We can verify the registration in the Azure Storage Sync Service. Open your sync service and click on registered servers. The server should be listed and marked Online:
Configuring the Server Endpoint
We have now installed all the components, but still need to tie it all together. We do this by adding a server endpoint in the Storage Sync Group, that we created earlier.
- In your Storage Sync Services, go to Sync Groups
- Open the sync group
Here you will see the Azure File Share that we have linked earlier (under the Cloud endpoint). As you can see, the server endpoints are still empty. This is where will add the local server(s).
- Click on Add server endpoint
- Select your server under Registered Server
- Enter the path where you want to store the Azure File cache, for example
Next, we have a couple of choices to make. This will determine which, how many, and when the Azure files are synced.
As explained in the beginning, with Cloud Tiering, you can turn your server into a local cache of your Azure File share.
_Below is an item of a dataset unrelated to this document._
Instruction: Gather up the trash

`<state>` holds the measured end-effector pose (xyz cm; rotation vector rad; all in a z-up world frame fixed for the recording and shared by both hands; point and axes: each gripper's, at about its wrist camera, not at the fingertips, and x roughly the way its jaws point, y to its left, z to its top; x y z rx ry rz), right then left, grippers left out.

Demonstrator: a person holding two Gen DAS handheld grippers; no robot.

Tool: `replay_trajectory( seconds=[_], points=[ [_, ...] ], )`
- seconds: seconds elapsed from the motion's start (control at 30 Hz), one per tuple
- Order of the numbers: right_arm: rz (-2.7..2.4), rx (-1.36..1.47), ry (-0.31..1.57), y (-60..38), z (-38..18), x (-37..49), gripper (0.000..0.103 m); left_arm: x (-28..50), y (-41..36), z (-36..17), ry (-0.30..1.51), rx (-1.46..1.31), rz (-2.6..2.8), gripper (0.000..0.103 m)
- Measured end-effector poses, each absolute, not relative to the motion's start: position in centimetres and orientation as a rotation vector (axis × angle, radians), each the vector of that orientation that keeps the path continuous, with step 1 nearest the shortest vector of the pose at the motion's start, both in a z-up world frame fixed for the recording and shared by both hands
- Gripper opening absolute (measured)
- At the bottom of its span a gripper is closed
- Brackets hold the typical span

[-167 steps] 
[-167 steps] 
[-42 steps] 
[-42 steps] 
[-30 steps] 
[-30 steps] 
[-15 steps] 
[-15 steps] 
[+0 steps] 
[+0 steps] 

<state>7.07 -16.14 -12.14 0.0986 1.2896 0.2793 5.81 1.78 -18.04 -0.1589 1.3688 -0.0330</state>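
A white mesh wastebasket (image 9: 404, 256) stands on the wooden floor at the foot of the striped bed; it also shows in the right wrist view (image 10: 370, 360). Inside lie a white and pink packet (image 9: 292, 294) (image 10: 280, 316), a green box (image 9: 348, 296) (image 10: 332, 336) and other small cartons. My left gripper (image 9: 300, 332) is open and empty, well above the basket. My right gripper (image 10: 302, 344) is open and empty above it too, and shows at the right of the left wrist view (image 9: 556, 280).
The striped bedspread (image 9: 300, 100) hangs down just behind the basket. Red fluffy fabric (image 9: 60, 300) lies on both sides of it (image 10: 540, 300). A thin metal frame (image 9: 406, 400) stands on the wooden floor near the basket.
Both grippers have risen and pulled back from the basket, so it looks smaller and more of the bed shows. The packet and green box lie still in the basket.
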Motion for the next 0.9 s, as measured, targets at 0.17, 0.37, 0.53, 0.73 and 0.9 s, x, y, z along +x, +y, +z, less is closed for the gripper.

Cloud Tiering is only possible when using a separate volume, you can’t use it if you want to store the data on the same disk as where you have your OS installed on.
When enabled, you can set how much storage space you want to keep free. Another option is to enable Date Policy. This allows you to cache only the files that are accessed the last x days (for example, the last 15 days).
The initial sync is an important want to take a look at. Which option you should choose really depends on where you have your files stored right now.
- Merge – This merges the contents of Azure Files with your local folder. If a file exists in both locations, then both versions will be kept.
- Authoritatively overwrite – When your Azure Files are empty (or outdated), and you have only files on your local server, then choose this option.
The last option that you will need to take a look at is the initial download option. You can choose to download only the namespace of the file or to download as many files as possible.
The first option is similar to how OneDrive works these days. You will see all the files, but they are only downloaded when you access them. This is the best option if you want to keep as much space-free as possible locally.
When performance is important, then you might want to download as many files as possible upfront. This will reduce the latency for your users.
Finish the Server endpoint configuration
After you have made your choices, click on Create. The server endpoint will be provisioned. It can take a couple of minutes until the initial up- and download will start. If you click on the server, you can view more details about the sync status and any errors that might have occurred.
When Azure Files is the source of the files, then you will see that all the files and folders are quickly listed on the server. Depending on your configuration, it can then still take some time until they are actually downloaded to your server.
Azure File Sync in combination with Cloud Tiering is a great option when SharePoint isn’t an option for your business case, but you still want to store your data centrally in the cloud. The Cloud Tiering will make sure that your users can quickly access the file that they regularly need, making working with it as seamless as possible.